**WORK INSTRUCTIONS**
What is needed is the whole of the data, set down exactly.

**DATA PROVIDED**
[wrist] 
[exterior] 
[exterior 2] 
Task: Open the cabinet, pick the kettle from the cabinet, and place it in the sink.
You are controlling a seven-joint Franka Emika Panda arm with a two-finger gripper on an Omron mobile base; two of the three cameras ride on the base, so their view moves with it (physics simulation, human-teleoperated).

**REPLY TO THE EXERCISE**
[wrist] 
[exterior] 
[exterior 2] 
Task: Open the cabinet, pick the kettle from the cabinet, and place it in the sink.
You are controlling a seven-joint Franka Emika Panda arm with a two-finger gripper on an Omron mobile base; two of the three cameras ride on the base, so their view moves with it (physics simulation, human-teleoperated).

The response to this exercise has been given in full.